▶ _What the task asks_:
Return the lines from the start of the data through the line with "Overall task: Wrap". Include both of those lines and no others.

----

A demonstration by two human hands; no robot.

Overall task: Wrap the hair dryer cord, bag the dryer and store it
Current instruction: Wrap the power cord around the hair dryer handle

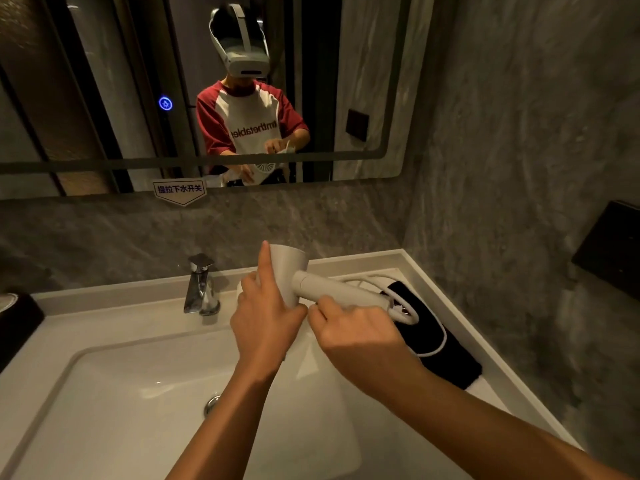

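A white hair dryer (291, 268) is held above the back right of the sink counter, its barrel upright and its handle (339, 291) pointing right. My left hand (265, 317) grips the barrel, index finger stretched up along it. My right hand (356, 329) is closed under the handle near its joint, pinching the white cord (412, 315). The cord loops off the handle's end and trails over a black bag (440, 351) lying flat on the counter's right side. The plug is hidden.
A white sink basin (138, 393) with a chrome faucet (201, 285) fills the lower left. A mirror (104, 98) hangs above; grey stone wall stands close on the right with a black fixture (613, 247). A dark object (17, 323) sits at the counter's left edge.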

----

▶ _Exercise solution_:
A demonstration by two human hands; no robot.

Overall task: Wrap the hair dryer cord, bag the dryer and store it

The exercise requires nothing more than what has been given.